● **Task statement**
Starting at the top of the entries below, set down every line exactly, please, until you reach the line with "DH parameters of", which is included too.

● **Data for this exercise**
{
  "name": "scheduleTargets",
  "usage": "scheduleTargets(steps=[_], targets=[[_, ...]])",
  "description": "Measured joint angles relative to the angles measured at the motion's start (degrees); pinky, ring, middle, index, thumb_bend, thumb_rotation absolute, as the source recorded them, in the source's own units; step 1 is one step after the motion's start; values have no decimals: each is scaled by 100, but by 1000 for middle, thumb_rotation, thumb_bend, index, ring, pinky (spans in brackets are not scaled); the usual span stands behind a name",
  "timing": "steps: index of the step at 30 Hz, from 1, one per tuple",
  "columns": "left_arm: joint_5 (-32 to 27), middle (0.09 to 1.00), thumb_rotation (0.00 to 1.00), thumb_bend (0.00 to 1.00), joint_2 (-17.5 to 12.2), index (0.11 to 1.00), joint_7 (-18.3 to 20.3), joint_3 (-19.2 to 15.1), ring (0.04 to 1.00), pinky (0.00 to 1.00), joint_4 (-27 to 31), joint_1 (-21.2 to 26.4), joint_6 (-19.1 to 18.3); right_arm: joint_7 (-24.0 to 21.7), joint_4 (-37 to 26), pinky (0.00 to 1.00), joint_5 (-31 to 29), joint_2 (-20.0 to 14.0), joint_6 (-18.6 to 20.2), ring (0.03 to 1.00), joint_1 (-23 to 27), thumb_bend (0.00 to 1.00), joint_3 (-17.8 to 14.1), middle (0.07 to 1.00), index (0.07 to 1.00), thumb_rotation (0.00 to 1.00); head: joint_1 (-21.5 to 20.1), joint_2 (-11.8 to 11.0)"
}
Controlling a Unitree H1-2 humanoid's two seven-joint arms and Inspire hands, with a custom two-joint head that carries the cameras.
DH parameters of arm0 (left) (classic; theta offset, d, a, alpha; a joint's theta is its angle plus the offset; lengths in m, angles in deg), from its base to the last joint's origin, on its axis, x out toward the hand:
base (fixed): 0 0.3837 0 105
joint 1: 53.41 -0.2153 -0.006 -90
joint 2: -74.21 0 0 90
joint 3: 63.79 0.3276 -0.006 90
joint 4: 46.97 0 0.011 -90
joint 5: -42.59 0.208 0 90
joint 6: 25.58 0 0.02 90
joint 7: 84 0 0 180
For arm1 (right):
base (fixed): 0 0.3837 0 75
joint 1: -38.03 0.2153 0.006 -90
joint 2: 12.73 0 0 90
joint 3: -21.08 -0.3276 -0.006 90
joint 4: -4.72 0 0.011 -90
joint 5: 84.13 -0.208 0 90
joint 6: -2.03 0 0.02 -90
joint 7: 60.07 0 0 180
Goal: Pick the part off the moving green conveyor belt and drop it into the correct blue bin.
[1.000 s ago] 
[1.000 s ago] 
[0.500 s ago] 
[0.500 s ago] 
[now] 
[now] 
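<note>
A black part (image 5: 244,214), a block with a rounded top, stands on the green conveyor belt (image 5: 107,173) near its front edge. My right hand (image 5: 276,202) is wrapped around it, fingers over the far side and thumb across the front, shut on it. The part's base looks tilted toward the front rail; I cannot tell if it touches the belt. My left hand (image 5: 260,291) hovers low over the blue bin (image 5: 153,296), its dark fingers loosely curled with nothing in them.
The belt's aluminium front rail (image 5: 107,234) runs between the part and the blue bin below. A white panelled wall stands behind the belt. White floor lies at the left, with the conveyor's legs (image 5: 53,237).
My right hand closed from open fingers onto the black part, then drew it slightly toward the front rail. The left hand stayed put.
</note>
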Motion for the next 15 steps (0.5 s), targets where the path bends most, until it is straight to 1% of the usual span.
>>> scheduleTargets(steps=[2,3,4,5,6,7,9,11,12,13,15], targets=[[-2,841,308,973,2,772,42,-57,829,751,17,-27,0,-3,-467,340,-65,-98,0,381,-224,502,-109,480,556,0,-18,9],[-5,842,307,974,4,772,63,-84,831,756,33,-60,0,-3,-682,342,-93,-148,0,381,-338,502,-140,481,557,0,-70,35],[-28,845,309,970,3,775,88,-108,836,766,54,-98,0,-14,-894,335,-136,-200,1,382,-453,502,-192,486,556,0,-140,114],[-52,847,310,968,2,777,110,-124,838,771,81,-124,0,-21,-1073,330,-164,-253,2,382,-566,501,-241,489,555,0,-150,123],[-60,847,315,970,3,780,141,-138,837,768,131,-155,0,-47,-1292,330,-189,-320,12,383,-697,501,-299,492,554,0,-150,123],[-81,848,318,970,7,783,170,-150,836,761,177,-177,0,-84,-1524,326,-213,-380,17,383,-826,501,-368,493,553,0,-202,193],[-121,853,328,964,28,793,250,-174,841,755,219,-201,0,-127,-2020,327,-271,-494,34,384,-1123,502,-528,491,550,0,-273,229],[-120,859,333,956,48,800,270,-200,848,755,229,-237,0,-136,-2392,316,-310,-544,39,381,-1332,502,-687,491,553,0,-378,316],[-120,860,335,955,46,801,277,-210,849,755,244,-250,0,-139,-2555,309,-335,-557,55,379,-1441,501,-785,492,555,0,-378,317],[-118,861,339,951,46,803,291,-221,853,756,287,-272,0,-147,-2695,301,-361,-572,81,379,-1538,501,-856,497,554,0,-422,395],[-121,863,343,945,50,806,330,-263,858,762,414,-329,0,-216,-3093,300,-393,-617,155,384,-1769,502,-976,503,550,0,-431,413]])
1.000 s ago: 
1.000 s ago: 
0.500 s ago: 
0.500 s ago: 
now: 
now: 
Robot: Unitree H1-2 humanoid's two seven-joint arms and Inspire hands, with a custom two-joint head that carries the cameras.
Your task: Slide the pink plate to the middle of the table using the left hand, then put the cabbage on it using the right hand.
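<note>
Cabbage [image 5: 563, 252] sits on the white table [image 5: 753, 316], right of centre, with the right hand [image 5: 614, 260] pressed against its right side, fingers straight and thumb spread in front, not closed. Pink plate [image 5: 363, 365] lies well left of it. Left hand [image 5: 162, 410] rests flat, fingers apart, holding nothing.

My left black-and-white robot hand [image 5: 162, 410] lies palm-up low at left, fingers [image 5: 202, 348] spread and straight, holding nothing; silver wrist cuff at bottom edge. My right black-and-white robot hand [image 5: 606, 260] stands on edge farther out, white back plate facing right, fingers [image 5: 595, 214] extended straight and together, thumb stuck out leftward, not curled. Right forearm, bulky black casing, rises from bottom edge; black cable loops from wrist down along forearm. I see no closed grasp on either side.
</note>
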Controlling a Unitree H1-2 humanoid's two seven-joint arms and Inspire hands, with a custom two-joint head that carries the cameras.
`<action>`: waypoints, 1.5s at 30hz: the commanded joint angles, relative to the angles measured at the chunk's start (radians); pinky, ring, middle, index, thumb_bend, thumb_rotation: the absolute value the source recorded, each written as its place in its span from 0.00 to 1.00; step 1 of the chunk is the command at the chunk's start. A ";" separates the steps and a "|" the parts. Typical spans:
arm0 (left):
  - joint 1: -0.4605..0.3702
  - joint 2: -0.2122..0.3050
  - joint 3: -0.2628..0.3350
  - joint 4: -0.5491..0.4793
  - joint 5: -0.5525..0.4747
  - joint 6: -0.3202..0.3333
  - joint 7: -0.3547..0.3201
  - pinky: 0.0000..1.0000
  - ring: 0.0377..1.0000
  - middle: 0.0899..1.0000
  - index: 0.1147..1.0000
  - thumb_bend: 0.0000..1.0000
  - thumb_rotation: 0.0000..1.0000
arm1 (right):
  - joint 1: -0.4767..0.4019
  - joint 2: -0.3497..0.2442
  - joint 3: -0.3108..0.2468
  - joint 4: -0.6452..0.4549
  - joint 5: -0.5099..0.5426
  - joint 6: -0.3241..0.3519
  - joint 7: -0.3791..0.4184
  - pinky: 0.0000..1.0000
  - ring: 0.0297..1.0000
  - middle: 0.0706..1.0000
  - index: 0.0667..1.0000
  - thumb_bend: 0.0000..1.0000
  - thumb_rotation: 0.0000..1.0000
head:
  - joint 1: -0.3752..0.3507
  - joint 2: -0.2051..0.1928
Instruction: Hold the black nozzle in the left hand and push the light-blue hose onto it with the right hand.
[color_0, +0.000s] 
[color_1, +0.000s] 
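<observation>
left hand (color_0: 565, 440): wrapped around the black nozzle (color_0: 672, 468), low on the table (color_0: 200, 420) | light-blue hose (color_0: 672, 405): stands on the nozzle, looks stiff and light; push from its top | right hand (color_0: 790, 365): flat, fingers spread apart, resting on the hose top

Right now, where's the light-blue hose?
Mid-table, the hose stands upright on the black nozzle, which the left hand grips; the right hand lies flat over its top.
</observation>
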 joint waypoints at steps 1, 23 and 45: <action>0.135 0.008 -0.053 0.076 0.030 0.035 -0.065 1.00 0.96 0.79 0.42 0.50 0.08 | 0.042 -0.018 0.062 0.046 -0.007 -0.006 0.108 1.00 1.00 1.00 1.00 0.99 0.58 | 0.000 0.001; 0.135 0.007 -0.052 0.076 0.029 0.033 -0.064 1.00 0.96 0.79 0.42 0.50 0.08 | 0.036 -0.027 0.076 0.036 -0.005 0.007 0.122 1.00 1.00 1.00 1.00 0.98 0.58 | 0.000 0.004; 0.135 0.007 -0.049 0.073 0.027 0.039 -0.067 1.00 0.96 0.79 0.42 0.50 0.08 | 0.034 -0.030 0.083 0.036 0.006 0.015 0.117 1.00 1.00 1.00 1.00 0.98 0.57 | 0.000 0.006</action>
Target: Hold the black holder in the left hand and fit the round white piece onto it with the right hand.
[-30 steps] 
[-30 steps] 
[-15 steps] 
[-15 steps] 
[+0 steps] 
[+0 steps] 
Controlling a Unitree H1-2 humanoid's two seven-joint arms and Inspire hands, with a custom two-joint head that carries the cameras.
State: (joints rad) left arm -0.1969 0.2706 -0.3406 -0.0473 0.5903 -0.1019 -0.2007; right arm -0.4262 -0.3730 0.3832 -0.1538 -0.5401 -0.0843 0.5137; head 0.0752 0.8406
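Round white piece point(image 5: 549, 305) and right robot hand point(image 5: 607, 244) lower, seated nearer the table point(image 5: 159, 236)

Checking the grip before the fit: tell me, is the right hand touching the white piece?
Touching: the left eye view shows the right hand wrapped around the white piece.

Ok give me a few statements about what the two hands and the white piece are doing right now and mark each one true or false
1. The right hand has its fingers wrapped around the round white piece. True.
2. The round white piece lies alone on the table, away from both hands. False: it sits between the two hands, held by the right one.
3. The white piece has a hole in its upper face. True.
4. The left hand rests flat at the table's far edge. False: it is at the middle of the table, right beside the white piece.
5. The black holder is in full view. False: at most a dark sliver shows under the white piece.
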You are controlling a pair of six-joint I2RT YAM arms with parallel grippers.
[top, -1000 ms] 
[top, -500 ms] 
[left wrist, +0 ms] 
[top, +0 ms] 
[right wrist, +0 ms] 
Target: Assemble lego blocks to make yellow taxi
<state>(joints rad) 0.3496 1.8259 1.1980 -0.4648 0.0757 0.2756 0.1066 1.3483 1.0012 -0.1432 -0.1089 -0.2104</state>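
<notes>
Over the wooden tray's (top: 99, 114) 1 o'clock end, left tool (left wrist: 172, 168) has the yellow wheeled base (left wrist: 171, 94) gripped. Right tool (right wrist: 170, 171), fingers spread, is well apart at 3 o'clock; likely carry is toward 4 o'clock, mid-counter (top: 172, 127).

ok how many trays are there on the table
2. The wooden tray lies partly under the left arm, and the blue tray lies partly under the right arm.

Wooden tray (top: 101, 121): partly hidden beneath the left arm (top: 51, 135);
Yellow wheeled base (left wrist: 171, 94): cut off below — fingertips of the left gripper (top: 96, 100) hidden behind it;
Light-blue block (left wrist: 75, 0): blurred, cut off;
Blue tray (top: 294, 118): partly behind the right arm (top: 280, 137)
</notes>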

● **Response below**
{
  "name": "scheduleTargets",
  "usage": "scheduleTargets(steps=[_], targets=[[_, ...]])",
  "description": "Measured joint angles relative to the angles measured at the motion's start (degrees); pinky, ring, middle, index, thumb_bend, thumb_rotation absolute, as the source recorded them, in the source's own units; step 1 is one step after the motion's start; values have no decimals: each is scaled by 100, but by 1000 for middle, thumb_rotation, thumb_bend, index, ring, pinky (spans in brackets are not scaled); the usual span stands behind a name",
  "timing": "steps: index of the step at 30 Hz, from 1, one per tuple",
  "columns": "left_arm: joint_5 (-32 to 27), middle (0.09 to 1.00), thumb_rotation (0.00 to 1.00), thumb_bend (0.00 to 1.00), joint_2 (-17.5 to 12.2), index (0.11 to 1.00), joint_7 (-18.3 to 20.3), joint_3 (-19.2 to 15.1), ring (0.04 to 1.00), pinky (0.00 to 1.00), joint_4 (-27 to 31), joint_1 (-21.2 to 26.4), joint_6 (-19.1 to 18.3); right_arm: joint_7 (-24.0 to 21.7), joint_4 (-37 to 26), pinky (0.00 to 1.00), joint_5 (-31 to 29), joint_2 (-20.0 to 14.0), joint_6 (-18.6 to 20.2), ring (0.03 to 1.00), joint_1 (-23 to 27), thumb_bend (0.00 to 1.00), joint_3 (-17.8 to 14.1), middle (0.07 to 1.00), index (0.07 to 1.00), thumb_rotation (0.00 to 1.00); head: joint_1 (-21.5 to 20.1), joint_2 (-11.8 to 11.0)"
}
Controlling a Unitree H1-2 humanoid's two seven-joint arms and Inspire hands, with a custom two-joint head that carries the cameras.
DH parameters of arm0 (left) (classic; theta offset, d, a, alpha; a joint's theta is its angle plus the offset; lengths in m, angles in deg), from its base to the last joint's origin, on its axis, x out toward the hand:

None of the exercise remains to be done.